◆ YOUR ASSIGNMENT
Repeat the records exactly, with one exception: no images.

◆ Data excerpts
════
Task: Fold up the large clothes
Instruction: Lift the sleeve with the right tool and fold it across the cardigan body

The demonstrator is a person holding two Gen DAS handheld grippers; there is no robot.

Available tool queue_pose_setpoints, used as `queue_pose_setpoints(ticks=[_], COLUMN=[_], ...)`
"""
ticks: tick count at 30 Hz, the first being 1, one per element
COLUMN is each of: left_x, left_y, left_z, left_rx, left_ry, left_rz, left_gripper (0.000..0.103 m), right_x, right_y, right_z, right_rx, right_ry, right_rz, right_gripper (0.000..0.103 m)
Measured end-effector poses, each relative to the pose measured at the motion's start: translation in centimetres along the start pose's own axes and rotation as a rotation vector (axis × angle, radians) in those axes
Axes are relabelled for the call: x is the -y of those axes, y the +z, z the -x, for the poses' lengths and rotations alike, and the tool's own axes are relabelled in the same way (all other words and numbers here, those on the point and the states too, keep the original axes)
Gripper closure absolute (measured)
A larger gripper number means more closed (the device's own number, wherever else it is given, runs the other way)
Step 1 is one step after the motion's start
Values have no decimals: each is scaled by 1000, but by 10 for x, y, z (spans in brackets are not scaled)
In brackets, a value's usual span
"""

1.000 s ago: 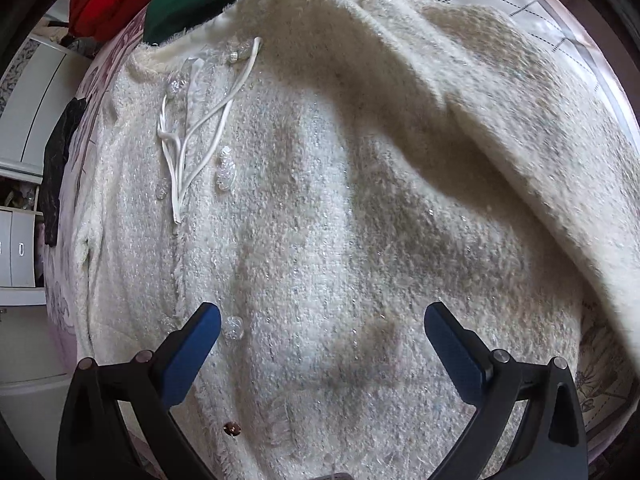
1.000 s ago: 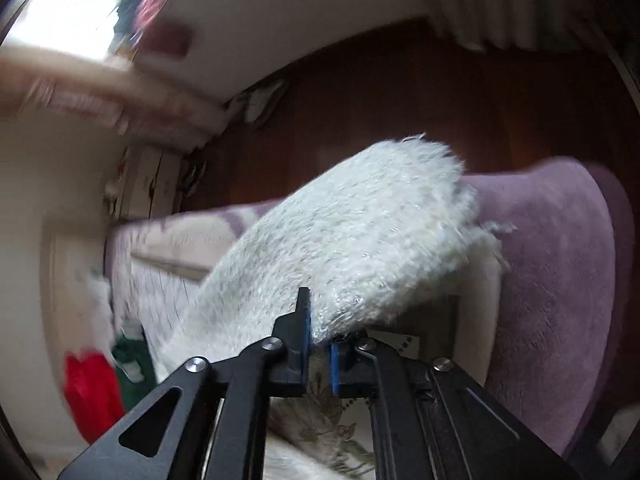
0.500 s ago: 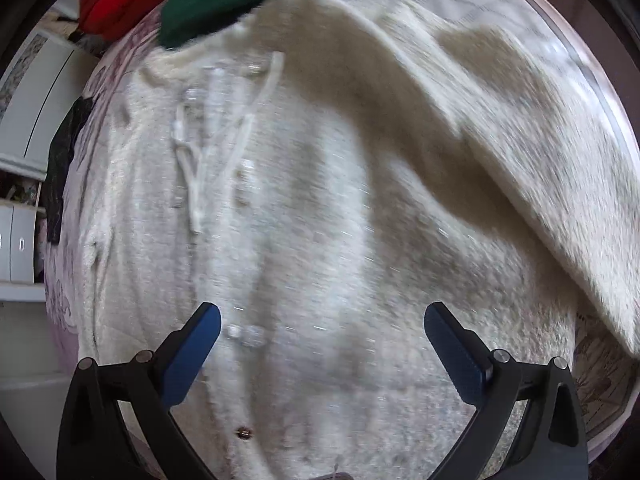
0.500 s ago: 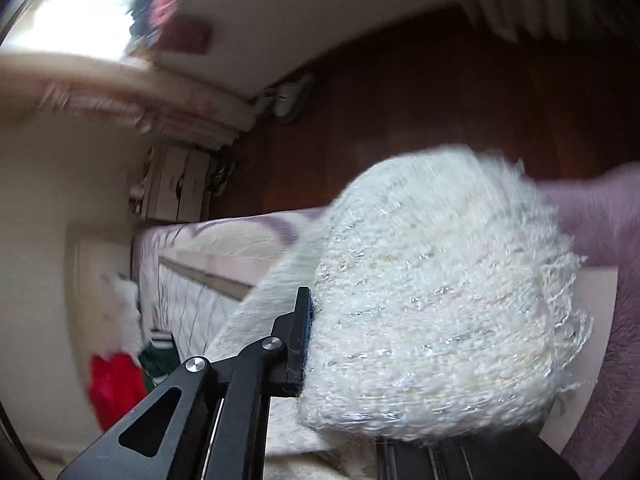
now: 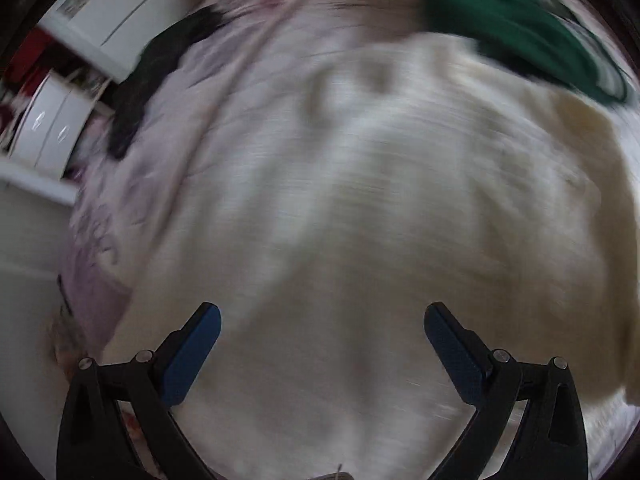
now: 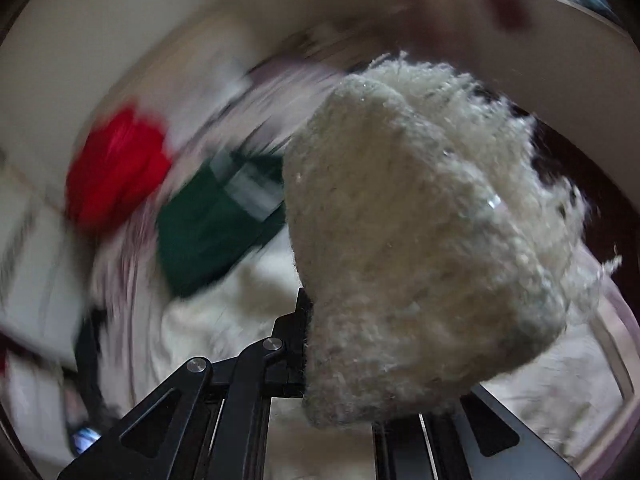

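A large cream fuzzy jacket (image 5: 380, 220) lies spread over the bed and fills most of the blurred left wrist view. My left gripper (image 5: 322, 320) hovers over it, open and empty, blue pads wide apart. My right gripper (image 6: 316, 336) is shut on the jacket's fuzzy cuff end (image 6: 420, 248), which bunches over the fingers and hides the right one. The rest of the jacket (image 6: 248, 292) shows below in the right wrist view.
A green garment (image 5: 516, 28) lies at the jacket's far right edge; it also shows in the right wrist view (image 6: 208, 232) beside a red garment (image 6: 116, 168). A black garment (image 5: 152, 76) hangs at the bed's left edge by white drawers (image 5: 48, 128). Pink bedding (image 5: 132, 208) surrounds the jacket.
The right gripper has swung the held cuff up and over toward the jacket body, now facing the bed. The left gripper has moved fast across the jacket toward its left side; view is blurred.
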State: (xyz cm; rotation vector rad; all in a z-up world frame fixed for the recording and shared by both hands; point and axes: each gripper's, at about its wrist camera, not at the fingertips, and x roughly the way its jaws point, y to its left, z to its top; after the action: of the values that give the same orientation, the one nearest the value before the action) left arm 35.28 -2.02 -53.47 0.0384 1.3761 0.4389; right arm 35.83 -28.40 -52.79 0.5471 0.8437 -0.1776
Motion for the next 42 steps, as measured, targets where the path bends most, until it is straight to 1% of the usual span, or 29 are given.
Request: queue_pose_setpoints(ticks=[2, 3, 5, 6, 8, 9, 10, 11, 12, 13, 14, 15, 17, 18, 19, 22, 23, 25, 26, 27, 28, 29, 31, 33, 34, 36, 38, 40, 42], left_x=[-38, -58, -95, -105, -129, -138, -144, -148, -152, -154, -155, -155, -150, -145, -139, -118, -107, -89, -82, -73, -63, -55, -39, -27, -23, -15, -11, -11, -10], left_y=[4, 6, 7, 7, 6, 5, 4, 2, 0, -2, -3, -3, 0, 1, 4, 7, 8, 9, 9, 9, 9, 9, 10, 11, 11, 13, 16, 19, 23], left_z=[-14, -23, -44, -53, -69, -75, -78, -79, -79, -77, -75, -71, -61, -54, -48, -33, -28, -23, -21, -21, -21, -21, -22, -25, -27, -34, -43, -53, -65], left_rx=[-3, -9, -31, -44, -76, -93, -103, -111, -116, -117, -117, -115, -102, -92, -84, -59, -51, -41, -38, -38, -42, -43, -43, -45, -48, -59, -63, -72, -80], left_ry=[35, 53, 82, 90, 87, 80, 73, 66, 56, 39, 25, 9, -27, -39, -48, -81, -87, -88, -83, -79, -73, -67, -48, -23, -12, 20, 49, 68, 70], left_rz=[57, 79, 119, 132, 166, 180, 185, 187, 188, 188, 185, 181, 165, 156, 146, 117, 106, 89, 84, 79, 75, 74, 76, 74, 77, 78, 80, 94, 108], left_gripper=[0, 0, 0, 0, 0, 0, 0, 0, 0, 0, 0, 0, 0, 0, 0, 0, 0, 0, 0, 0, 0, 0, 0, 0, 0, 0, 0, 0, 0], right_x=[-69, -105, -159, -184, -213, -220, -222, -220, -219, -216, -207, -198, -169, -148, -122, -40, -1, 53, 81, 100, 111, 135, 161, 193, 203, 214, 215, 206, 188], right_y=[-21, -38, -80, -106, -158, -181, -199, -208, -207, -206, -199, -192, -175, -165, -153, -131, -126, -120, -118, -117, -113, -115, -107, -101, -100, -101, -100, -94, -87], right_z=[-39, -61, -95, -110, -134, -148, -162, -166, -167, -162, -153, -145, -117, -102, -88, -62, -56, -54, -56, -62, -67, -72, -74, -66, -65, -63, -60, -46, -33], right_rx=[-66, -110, -186, -233, -315, -399, -483, -521, -536, -567, -620, -639, -640, -628, -605, -549, -540, -506, -496, -490, -482, -451, -373, -303, -300, -332, -389, -399, -379], right_ry=[23, 40, 54, 53, 29, 17, -8, -11, 6, 50, 117, 151, 215, 221, 213, 131, 117, 75, 68, 64, 61, 47, -22, -72, -97, -89, -97, -72, -36], right_rz=[170, 268, 429, 525, 676, 728, 749, 751, 744, 710, 618, 551, 402, 320, 229, -22, -128, -248, -297, -336, -372, -410, -452, -515, -520, -530, -502, -457, -380], right_gripper=[95, 95, 95, 95, 95, 95, 90, 81, 72, 52, 38, 36, 36, 36, 36, 36, 36, 36, 36, 36, 41, 58, 61, 61, 61, 60, 59, 59, 59])
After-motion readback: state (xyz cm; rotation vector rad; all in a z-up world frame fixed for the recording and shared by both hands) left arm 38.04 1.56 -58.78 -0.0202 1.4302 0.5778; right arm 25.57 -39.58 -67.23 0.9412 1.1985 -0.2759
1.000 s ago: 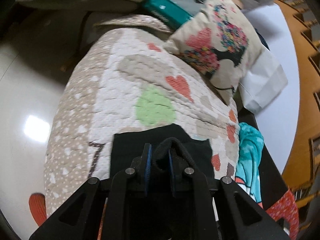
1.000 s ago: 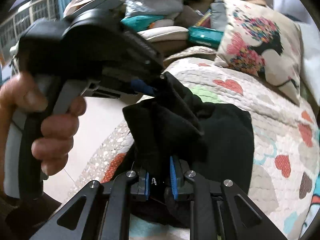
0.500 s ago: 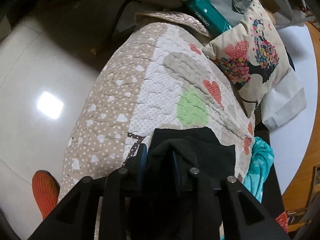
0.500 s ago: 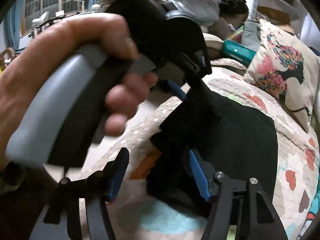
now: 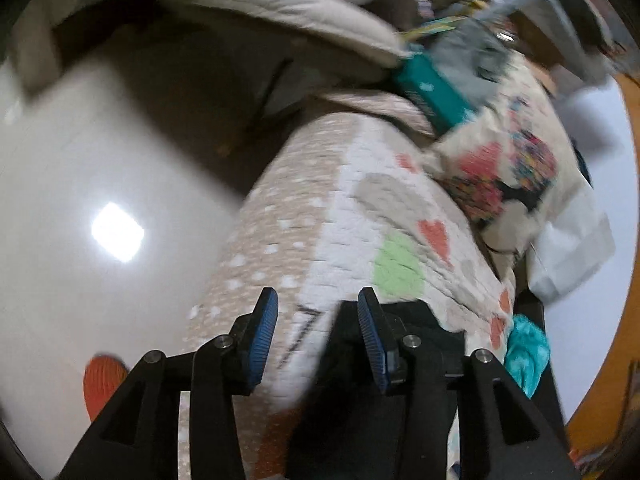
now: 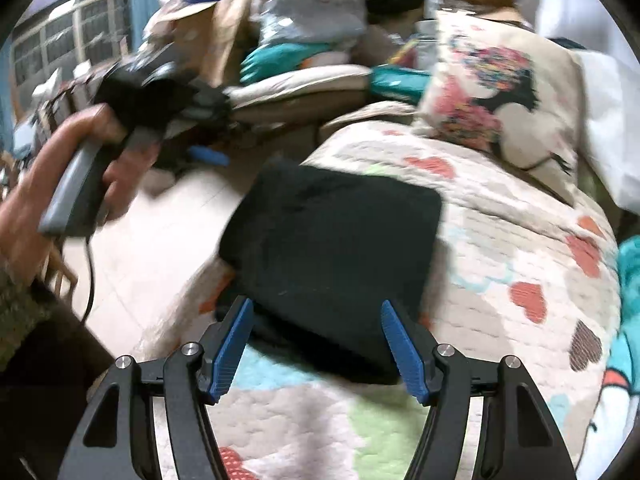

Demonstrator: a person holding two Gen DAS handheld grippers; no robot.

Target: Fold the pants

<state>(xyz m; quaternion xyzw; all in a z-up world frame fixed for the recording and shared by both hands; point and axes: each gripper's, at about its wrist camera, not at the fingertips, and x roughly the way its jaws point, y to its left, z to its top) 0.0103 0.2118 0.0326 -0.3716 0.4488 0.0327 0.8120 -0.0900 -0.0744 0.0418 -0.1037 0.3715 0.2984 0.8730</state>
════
◆ ANSWER TO THIS PROBLEM
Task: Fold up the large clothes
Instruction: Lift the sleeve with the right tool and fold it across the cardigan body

The demonstrator is a person holding two Gen DAS handheld grippers; there is no robot.

Available tool queue_pose_setpoints, used as `queue_pose_setpoints(ticks=[_], COLUMN=[_], ...)`
"""
ticks: tick count at 30 Hz, the first being 1, one per element
COLUMN is each of: left_x, left_y, left_z, left_rx, left_ry, left_rz, left_gripper (0.000..0.103 m), right_x, right_y, right_z, right_rx, right_ry, right_rz, right_gripper (0.000..0.103 m)
Measured end-effector poses, each relative to the pose measured at the motion's start: translation in centimetres along the start pose's own axes and rotation as a rotation vector (axis × angle, radians) in those axes
Axes are relabelled for the call: x is the -y of those axes, y the +z, z the -x, for the poses' lengths and rotations alike, and the tool's own axes are relabelled in the same way (all other words and numbers here, those on the point and the states too, keep the original axes)
Gripper closure absolute (measured)
A larger gripper number means more closed (the device's own number, wherever else it is given, runs the other way)
Step 1 is one step after the motion's start
Values have no decimals: each is scaled by 1000, but by 10 for x, y, z (spans in brackets are not scaled)
In brackets, a value's usual span
"""

1.000 s ago: 
1.000 s ago: 
0.500 s ago: 
0.500 s ago: 
now: 
now: 

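A large cream fuzzy jacket (image 5: 380, 220) lies spread over the bed and fills most of the blurred left wrist view. My left gripper (image 5: 322, 320) hovers over it, open and empty, blue pads wide apart. My right gripper (image 6: 316, 336) is shut on the jacket's fuzzy cuff end (image 6: 420, 248), which bunches over the fingers and hides the right one. The rest of the jacket (image 6: 248, 292) shows below in the right wrist view.
A green garment (image 5: 516, 28) lies at the jacket's far right edge; it also shows in the right wrist view (image 6: 208, 232) beside a red garment (image 6: 116, 168). A black garment (image 5: 152, 76) hangs at the bed's left edge by white drawers (image 5: 48, 128). Pink bedding (image 5: 132, 208) surrounds the jacket.
The right gripper has swung the held cuff up and over toward the jacket body, now facing the bed. The left gripper has moved fast across the jacket toward its left side; view is blurred.
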State: (xyz cm; rotation vector rad; all in a z-up world frame fixed for the recording and shared by both hands; point and axes: each gripper's, at about its wrist camera, not at the fingertips, and x roughly the way its jaws point, y to its left, z to its top; after the action: of the values that give the same orientation, the one nearest the value before the action) left arm 35.28 -2.02 -53.47 0.0384 1.3761 0.4389; right arm 35.83 -28.40 -52.79 0.5471 0.8437 -0.1776
Motion for the next 42 steps, as measured, targets where the path bends most, until it is straight to 1% of the usual span, or 29 are given.
Request: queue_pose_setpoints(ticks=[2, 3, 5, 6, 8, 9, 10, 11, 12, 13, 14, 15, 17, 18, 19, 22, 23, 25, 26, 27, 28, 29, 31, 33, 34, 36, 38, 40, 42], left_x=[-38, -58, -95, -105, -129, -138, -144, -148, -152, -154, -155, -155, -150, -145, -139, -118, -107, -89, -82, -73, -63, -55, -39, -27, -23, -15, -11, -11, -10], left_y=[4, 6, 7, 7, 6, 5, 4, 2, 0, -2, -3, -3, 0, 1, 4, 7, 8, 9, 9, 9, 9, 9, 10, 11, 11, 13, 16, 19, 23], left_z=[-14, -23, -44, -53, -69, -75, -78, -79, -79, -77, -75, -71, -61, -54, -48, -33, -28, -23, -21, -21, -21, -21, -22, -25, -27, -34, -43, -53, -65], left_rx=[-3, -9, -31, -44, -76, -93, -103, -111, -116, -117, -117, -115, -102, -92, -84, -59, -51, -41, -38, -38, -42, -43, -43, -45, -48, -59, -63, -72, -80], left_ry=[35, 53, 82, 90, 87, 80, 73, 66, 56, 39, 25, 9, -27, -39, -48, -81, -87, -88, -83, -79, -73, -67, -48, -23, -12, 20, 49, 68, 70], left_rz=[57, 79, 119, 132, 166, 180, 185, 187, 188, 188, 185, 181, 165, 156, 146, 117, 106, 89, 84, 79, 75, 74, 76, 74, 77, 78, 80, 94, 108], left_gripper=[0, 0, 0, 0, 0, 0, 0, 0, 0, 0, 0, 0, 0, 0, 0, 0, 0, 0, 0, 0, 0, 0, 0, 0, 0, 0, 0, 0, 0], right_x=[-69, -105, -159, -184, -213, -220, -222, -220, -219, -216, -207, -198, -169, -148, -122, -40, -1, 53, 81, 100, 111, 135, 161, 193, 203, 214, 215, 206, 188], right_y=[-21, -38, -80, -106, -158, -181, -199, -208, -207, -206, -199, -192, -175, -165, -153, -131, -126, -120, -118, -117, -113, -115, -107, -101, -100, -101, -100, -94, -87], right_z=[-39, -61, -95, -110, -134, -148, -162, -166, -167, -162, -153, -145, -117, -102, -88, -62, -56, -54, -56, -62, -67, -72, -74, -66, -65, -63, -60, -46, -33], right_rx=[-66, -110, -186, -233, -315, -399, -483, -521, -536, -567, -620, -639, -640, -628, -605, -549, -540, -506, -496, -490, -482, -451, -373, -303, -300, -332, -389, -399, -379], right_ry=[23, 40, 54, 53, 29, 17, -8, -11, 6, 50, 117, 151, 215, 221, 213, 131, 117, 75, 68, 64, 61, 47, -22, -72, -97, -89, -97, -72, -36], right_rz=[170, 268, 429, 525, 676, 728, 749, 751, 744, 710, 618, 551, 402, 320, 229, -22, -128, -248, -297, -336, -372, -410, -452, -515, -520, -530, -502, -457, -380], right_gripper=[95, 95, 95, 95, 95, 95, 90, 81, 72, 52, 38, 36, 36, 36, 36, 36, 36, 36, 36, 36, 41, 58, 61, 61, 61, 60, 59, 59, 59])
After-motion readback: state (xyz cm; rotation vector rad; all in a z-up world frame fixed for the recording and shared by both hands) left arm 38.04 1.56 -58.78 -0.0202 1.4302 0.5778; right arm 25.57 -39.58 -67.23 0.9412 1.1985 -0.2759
1.000 s ago: 
1.000 s ago: 
0.500 s ago: 
0.500 s ago: 
now: 
now: 

Demonstrator: a person holding two Gen DAS handheld grippers; no robot.

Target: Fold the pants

<state>(xyz m; quaternion xyzw; all in a z-up world frame fixed for the recording and shared by both hands; point and axes: each gripper's, at about its wrist camera, not at the fingertips, and x roughly the way its jaws point, y to its left, z to its top) 0.0103 0.2118 0.0326 -0.3716 0.4488 0.0327 0.8120 -0.0900 -0.0744 0.0418 -0.1037 0.3715 0.2984 0.8730</state>

With this, the output is complete.